Capitol Hill lawmakers took little time in reviving one of the most contentious issues of the previous Congress--providing protection for patients in health plans.
Sens. John McCain (R-Ariz.) and John Edwards (D-N.C.), along with 12 others, on Feb. 7 introduced the Bipartisan Patient Protection Act, which would allow patients to challenge health plans in state courts if they deny coverage on medical necessity, appropriateness and other factors. Federal courts would have jurisdiction over terms of insurance policies. Seeking to maintain control over the issue, President Bush released patient rights principles he supports and would want to see in any legislation he might sign.
"I see the makings of compromise," says Paul Ginsburg, president of the Center for Studying Health System Change in Washington, noting Bush supports the notion of allowing patients to sue their plan as a last resort. But healthcare policy watchers aren't predicting a deal any time soon, given that the president's priorities lie elsewhere.
Mindful that Bush and conservative Republican lawmakers oppose open-ended liability for health plans, the Bipartisan Patient Protection Act authors hedged their language on this key issue.
"This bipartisan bill strikes a solid compromise, recognizing that employers should expect uniform, federal standards for administrative processes, but any 'medically reviewable decisions' should be subject to state law with regard to medical decisions," the bill's sponsors said in a Feb. 6 statement. "By not pre-empting state laws, covering all Americans and banning punitive and exemplary damages on the federal level, this bipartisan bill will achieve this goal and give Americans the health insurance coverage they deserve," McCain said.
According to the bill, if a dispute involves medical judgment, the patient would be able to seek redress in state court under applicable state law subject to state damage caps. (Currently, 33 states have implemented some level of caps on damage awards.) If the dispute is an administrative benefit decision, the patient would be able to seek up to $5 million in federal court. Punitive and exemplary damages are prohibited at the federal level.
As such, the bill goes further than Norwood-Dingell, a bipartisan patient bill of rights the House approved last year. Co-sponsored by Reps. Charlie Norwood (R-Ga.), a dentist, and John Dingell (D-Mich.), that bill had no provision allowing patients to sue in federal court. Norwood-Dingell died last session as a result of conservative Republicans opposing passage, largely due to liability concerns.
Doctors were quick to rally around the new bill. "This new legislation resolves the most serious issues," said D. Ted Lewers, M.D., AMA board chairman, in a Feb. 6 statement. "It protects patients from managed care abuses, protects employers from frivolous lawsuits and protects state laws already in place. It's a win-win for everyone."
Mary Frank, M.D., a family practitioner in Rohnert Park, Calif., and a board member of the American Academy of Family Physicians, says it's "a big plus that the bill has come out so early and that it has many of the issues that we feel are important for patient protection." Frank is immediate past chair of the academy's committee on legislation.
Not surprisingly, the American Association of Health Plans predicts that the legislation would create a "volatile and unpredictable system" of litigation, according to a Feb. 13 statement. Speaking generally of patient protection bills put forth by Congress so far, spokesperson Susan Pisano says "it's unfortunate that the patient proposals use increased liability for employers and plans as their foundation. We are four-square behind patient protection. We don't think more lawsuits is patient protection."
On the same day the bill was introduced, President Bush sent a letter and principles to lawmakers outlining his goal of having a bill that gives patients the right to independent medical review and allows patients their day in federal court after the review and appeals processes are completed.
According to the documents Bush sent Congress, a patient rights bill must not encourage "unnecessary or frivolous litigation. Employers, many of whom are struggling to offer health coverage to their employees, should be shielded from unnecessary and frivolous lawsuits and should not be subject to multiple lawsuits in state court."

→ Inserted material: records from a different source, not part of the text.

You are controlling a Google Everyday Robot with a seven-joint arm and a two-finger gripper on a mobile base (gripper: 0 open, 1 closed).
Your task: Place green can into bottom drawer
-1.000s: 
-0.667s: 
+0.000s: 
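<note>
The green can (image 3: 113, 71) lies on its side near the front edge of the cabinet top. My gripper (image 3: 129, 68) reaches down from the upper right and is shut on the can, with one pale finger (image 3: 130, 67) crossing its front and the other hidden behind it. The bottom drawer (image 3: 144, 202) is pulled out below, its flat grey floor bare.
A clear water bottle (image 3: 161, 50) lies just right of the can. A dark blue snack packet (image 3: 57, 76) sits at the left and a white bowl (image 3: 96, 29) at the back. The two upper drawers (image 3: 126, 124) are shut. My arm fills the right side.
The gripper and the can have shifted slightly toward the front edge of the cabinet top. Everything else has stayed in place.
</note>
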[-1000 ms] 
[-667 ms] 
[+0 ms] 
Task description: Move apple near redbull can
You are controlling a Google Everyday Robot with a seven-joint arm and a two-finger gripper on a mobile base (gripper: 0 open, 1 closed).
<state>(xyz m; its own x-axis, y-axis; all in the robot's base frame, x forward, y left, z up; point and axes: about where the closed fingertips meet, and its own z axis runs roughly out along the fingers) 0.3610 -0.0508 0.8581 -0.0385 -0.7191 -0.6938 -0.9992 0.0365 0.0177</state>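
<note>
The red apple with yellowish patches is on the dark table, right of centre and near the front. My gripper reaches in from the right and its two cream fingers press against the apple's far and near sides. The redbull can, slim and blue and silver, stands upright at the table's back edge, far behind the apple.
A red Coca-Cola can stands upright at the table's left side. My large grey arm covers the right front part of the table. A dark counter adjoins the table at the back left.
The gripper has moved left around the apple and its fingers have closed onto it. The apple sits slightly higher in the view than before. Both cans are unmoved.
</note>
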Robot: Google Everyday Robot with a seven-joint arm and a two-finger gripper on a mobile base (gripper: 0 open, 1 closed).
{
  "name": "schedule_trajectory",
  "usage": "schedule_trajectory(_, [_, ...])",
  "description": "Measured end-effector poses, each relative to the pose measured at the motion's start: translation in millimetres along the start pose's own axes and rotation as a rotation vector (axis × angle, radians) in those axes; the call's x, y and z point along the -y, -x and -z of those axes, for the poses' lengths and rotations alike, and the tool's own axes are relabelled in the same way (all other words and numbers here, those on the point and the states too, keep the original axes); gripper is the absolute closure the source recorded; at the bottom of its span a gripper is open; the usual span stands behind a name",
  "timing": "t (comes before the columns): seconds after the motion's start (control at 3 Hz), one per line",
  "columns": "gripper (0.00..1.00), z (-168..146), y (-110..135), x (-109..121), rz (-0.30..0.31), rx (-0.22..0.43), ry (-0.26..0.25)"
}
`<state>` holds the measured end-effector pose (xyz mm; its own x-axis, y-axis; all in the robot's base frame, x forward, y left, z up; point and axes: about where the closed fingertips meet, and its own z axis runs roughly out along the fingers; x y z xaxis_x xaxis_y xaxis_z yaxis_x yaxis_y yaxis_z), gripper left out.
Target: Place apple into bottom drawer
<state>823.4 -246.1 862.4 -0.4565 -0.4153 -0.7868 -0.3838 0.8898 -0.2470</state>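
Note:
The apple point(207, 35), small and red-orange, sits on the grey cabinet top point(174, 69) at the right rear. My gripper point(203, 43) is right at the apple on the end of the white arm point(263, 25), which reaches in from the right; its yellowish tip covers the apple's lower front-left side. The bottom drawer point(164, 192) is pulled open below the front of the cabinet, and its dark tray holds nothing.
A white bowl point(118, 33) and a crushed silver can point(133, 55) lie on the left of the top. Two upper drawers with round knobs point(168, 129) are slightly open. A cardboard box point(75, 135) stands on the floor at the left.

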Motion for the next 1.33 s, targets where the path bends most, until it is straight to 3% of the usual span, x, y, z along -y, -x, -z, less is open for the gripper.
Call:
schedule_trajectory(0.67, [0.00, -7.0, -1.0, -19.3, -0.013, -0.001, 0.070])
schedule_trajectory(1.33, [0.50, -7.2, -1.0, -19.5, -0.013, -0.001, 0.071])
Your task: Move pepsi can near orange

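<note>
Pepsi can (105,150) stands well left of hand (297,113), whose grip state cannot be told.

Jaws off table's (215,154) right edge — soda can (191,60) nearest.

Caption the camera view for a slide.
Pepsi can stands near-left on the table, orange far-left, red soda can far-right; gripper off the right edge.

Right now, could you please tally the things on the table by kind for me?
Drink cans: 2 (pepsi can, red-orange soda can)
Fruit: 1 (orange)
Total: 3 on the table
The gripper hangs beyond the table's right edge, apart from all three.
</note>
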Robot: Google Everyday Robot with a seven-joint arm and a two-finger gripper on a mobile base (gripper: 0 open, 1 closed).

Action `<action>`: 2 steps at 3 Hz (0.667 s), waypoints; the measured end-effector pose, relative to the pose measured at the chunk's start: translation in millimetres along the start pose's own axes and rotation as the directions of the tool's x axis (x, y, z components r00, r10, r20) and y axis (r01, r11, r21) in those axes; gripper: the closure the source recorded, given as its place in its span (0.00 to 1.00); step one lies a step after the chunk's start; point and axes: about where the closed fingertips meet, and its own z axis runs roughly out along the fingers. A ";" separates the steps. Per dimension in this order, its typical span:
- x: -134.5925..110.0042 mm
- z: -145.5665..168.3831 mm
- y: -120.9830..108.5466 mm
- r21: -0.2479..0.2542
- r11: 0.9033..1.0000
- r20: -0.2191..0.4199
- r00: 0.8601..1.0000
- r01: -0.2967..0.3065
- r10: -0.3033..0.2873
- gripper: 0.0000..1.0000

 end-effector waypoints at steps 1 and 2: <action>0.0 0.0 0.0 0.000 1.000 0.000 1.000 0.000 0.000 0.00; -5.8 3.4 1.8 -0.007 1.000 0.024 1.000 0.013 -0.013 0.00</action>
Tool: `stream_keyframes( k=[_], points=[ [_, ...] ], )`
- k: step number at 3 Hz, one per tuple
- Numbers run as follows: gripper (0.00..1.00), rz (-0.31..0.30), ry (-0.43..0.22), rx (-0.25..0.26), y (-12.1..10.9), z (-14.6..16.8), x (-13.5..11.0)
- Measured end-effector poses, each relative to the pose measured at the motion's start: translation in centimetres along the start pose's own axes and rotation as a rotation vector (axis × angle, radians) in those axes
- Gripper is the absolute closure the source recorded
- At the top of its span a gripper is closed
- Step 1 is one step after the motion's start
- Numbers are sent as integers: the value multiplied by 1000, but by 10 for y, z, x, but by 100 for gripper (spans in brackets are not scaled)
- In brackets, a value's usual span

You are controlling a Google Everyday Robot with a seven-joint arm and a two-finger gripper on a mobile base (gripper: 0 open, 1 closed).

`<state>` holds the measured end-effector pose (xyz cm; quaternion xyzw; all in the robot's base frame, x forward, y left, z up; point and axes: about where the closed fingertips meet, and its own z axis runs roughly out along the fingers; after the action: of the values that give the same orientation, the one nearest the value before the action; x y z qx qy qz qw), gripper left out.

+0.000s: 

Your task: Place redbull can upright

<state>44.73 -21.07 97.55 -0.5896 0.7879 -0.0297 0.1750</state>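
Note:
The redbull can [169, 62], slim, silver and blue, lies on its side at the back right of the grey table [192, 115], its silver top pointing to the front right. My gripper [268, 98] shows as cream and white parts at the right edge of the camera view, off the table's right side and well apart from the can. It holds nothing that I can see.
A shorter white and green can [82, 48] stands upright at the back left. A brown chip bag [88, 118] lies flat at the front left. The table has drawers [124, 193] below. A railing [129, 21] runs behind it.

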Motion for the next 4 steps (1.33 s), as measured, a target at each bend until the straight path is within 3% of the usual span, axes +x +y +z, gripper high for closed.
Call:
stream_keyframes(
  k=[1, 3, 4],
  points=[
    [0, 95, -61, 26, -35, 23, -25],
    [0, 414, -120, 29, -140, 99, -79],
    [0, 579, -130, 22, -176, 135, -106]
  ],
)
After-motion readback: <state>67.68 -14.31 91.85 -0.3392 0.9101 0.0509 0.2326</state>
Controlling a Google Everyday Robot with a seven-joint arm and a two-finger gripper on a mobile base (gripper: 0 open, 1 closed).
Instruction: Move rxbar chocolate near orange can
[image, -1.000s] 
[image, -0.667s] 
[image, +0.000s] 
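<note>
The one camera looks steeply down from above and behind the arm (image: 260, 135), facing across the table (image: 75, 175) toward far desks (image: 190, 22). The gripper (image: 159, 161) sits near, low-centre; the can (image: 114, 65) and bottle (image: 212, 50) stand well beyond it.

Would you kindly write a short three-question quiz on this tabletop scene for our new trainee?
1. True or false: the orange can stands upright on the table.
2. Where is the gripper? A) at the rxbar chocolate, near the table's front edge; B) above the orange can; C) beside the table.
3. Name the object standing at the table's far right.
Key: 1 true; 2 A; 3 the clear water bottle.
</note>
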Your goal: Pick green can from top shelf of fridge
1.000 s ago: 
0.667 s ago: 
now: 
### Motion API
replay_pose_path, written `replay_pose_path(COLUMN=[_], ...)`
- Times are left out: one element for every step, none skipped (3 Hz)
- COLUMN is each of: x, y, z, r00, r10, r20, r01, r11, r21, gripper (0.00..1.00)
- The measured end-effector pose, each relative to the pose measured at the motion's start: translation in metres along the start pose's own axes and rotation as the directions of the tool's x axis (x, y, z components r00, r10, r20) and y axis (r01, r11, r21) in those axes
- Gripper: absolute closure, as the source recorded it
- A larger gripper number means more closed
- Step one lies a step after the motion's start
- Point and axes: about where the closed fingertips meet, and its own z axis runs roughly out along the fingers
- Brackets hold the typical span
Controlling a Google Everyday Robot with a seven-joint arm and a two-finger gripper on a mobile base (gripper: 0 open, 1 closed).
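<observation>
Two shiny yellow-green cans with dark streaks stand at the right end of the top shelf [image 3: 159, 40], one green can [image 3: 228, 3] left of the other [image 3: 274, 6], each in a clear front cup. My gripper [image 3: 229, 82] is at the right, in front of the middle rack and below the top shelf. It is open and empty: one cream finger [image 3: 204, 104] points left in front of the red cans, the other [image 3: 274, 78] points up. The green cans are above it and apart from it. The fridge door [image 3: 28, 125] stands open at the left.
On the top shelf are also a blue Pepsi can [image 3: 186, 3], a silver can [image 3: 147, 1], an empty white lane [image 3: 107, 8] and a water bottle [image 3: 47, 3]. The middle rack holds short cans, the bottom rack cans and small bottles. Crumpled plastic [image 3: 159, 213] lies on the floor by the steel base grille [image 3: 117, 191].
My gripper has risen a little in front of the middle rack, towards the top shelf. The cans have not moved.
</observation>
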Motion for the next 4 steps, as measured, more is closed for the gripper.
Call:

Frank says that because Bush "seems to be much more aligned with business entities . . . he's going to have the hardest time in the (bill's) areas of ERISA and managed care liability." Moreover, healthcare takes a backseat behind tax relief and education for Bush, she says. "Unless there is a lot of external pressure from patients . . . I don't foresee anything happening quickly."
Ginsburg agrees that the president's priorities lie elsewhere. "I'm sure he wasn't looking for this to happen so early," he says.
However, if Bush can find a way to reach agreement quickly and easily without causing him to lose much focus on his core issues, he will move forward, Ginsburg says.
Ginsburg notes that patient rights clearly has strong bipartisan support and that much of the compromise needed for a final bill was worked out in previous sessions of Congress.
"I think it's an issue that everyone can come away with something," he says.